好久之后,厘子迈问:“想不想看烟花。”

玩烟花的小孩儿已经回了家,四周围静悄悄的,什么人也没有,程澈说:“想。”

“那你闭上眼睛。”

“嗯。”

“你骗我,你没有闭上眼睛。”

程澈又“嗯”了一声,他缓缓闭上眼睛,他相信厘子迈会让他看到烟花,厘子迈总是无所不能。

“啪~烟花。”

声音是从空旷的雪地里的传来的,和手机机里冷冰冰的电流声交织在一起,程澈分不清哪个才是现实,他睁开眼睛,与近在咫尺的目光对视。

冰天雪地里,厘子迈的目光像带着火光的燧石,灼灼地注视着他。

他穿着黑色大衣,衣领掩盖住小半张脸,帽檐下露出的发梢是湿的,像被碎雪亲吻过,纤细修长的手指,红紫得不像话,但他依旧保持着握力的姿势,拿着燃烧的满天星,向程澈伸来,他说:“新年快乐。
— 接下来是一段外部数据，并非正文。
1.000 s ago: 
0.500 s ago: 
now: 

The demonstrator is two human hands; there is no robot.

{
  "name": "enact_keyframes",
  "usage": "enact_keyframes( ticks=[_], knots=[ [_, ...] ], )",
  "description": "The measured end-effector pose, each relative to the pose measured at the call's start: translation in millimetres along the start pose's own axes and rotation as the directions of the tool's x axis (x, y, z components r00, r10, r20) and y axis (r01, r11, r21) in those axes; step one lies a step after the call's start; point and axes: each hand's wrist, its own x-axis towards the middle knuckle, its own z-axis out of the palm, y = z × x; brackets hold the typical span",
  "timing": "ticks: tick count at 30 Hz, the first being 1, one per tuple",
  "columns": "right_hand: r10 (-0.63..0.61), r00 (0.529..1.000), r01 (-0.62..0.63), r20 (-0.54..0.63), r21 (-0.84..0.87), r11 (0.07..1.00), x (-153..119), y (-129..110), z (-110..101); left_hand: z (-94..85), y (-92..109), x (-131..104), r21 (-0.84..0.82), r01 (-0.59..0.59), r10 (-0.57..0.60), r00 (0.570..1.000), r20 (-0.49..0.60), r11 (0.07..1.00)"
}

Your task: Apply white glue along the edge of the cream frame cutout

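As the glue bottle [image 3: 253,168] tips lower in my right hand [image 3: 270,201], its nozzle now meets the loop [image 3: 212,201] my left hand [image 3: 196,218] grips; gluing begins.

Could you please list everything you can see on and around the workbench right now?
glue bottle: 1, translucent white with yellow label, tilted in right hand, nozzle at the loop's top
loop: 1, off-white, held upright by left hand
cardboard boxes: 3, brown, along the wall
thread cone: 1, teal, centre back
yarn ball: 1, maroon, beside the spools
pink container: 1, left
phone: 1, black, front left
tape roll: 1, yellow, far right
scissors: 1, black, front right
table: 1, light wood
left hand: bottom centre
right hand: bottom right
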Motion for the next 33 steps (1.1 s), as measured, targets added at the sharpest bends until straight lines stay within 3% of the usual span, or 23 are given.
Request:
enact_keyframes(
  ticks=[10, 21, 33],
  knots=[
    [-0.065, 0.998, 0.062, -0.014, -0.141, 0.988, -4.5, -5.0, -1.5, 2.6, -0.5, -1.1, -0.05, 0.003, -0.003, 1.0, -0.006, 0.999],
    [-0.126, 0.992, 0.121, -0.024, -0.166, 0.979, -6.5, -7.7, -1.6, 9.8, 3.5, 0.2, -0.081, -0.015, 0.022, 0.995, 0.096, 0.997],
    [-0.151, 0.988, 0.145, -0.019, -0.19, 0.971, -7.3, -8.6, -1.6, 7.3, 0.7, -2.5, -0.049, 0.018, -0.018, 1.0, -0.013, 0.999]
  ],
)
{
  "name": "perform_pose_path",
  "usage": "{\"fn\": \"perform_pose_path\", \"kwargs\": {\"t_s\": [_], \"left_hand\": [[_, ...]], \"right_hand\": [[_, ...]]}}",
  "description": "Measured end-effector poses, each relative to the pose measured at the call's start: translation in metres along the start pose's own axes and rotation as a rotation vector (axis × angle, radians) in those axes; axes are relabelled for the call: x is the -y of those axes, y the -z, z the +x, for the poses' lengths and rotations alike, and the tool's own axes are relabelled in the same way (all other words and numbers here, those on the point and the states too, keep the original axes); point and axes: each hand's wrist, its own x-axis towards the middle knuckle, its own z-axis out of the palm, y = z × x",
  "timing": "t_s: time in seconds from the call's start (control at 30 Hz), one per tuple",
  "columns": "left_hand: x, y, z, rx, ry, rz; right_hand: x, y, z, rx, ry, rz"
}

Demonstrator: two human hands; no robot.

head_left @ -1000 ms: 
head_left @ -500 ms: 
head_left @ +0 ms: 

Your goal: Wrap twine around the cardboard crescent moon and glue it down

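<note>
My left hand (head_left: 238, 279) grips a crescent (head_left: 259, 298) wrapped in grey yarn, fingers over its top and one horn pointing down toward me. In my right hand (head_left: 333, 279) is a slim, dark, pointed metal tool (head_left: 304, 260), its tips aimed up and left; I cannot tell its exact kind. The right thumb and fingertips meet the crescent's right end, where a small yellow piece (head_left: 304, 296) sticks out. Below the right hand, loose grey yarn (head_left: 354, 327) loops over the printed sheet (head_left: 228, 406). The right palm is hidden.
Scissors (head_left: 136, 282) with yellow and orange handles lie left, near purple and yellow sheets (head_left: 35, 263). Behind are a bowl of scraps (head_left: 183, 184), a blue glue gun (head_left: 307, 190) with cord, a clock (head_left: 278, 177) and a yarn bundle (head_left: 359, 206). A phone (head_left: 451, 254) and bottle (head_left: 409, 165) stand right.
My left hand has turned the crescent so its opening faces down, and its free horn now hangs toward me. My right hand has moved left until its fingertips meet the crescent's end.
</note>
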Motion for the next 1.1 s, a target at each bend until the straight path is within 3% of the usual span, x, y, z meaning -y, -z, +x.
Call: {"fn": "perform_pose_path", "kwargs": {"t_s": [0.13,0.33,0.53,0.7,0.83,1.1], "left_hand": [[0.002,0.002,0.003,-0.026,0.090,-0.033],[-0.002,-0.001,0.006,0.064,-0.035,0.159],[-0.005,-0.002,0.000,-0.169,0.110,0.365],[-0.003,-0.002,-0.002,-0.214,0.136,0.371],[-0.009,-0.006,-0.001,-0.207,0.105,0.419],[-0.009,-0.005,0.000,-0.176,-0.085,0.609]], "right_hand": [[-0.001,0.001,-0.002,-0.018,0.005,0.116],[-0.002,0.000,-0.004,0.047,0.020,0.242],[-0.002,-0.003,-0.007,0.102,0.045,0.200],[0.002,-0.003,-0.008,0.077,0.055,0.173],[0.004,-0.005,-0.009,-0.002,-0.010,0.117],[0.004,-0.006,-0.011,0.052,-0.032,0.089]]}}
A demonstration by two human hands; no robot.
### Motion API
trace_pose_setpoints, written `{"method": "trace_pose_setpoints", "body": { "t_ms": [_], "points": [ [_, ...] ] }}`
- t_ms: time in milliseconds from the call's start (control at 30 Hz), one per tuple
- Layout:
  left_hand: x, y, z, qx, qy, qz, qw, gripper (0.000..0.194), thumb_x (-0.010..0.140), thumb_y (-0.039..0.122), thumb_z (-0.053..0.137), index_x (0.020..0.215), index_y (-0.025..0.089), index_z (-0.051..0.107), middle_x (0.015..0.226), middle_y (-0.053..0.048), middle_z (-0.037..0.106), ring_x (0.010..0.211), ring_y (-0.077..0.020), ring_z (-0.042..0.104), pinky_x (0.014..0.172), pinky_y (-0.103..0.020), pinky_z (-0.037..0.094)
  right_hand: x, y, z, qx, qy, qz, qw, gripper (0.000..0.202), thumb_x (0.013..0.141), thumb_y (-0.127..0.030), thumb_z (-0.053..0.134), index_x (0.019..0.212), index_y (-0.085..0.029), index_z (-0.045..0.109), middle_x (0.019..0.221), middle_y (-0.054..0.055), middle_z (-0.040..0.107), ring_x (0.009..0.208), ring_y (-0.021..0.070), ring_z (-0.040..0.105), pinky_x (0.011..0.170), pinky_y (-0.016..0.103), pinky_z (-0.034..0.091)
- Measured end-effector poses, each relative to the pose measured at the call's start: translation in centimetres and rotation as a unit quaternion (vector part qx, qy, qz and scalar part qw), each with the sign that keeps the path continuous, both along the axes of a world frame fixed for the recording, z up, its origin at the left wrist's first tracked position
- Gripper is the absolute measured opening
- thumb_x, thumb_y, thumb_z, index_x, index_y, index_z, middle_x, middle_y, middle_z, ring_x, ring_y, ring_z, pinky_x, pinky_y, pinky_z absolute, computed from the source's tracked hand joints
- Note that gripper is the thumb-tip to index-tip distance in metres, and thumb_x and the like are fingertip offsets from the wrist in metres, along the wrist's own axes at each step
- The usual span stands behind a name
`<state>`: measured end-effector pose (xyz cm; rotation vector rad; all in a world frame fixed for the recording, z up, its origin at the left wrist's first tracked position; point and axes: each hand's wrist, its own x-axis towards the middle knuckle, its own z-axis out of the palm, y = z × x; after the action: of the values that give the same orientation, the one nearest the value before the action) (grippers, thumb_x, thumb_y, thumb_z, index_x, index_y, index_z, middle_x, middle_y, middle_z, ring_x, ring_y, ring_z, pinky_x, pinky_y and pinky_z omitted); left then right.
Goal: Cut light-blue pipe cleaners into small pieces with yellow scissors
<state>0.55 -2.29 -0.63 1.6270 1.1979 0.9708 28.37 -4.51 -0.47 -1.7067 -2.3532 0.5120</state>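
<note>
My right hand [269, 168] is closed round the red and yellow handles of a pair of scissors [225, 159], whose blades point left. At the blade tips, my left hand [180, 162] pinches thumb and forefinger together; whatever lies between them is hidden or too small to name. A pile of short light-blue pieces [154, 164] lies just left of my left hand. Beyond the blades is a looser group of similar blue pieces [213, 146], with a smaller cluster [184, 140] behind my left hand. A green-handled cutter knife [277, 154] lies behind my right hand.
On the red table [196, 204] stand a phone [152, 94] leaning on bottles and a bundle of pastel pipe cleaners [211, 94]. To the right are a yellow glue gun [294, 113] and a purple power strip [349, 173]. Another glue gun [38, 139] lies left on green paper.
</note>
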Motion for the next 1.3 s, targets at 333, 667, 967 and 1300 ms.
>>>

”

程澈从来没有觉得新年快乐过,任何节日对他来说都是一样的难捱,他讨厌在家里吃饭,讨厌看到程立家凶神恶煞的嘴脸,也讨厌母亲总是逆来顺受的模样,他从来不觉得新年快乐,可满天星滋滋的火苗声,却成为这一刻最动听的乐曲。

雪停了下来,光秃秃的树干被厚重的积雪压得吱吱作响,路灯下的树影不做间隙地晃动,似乎要一直晃到程澈的心里去,他堪堪地伸手接过满天星。

那火苗很快消失了,余下被路灯照亮的身影,厘子迈的手指落在他肿高的额角和颧骨上,指腹又缓缓覆在他湿润的眼角处,最后蜷缩着收了回去。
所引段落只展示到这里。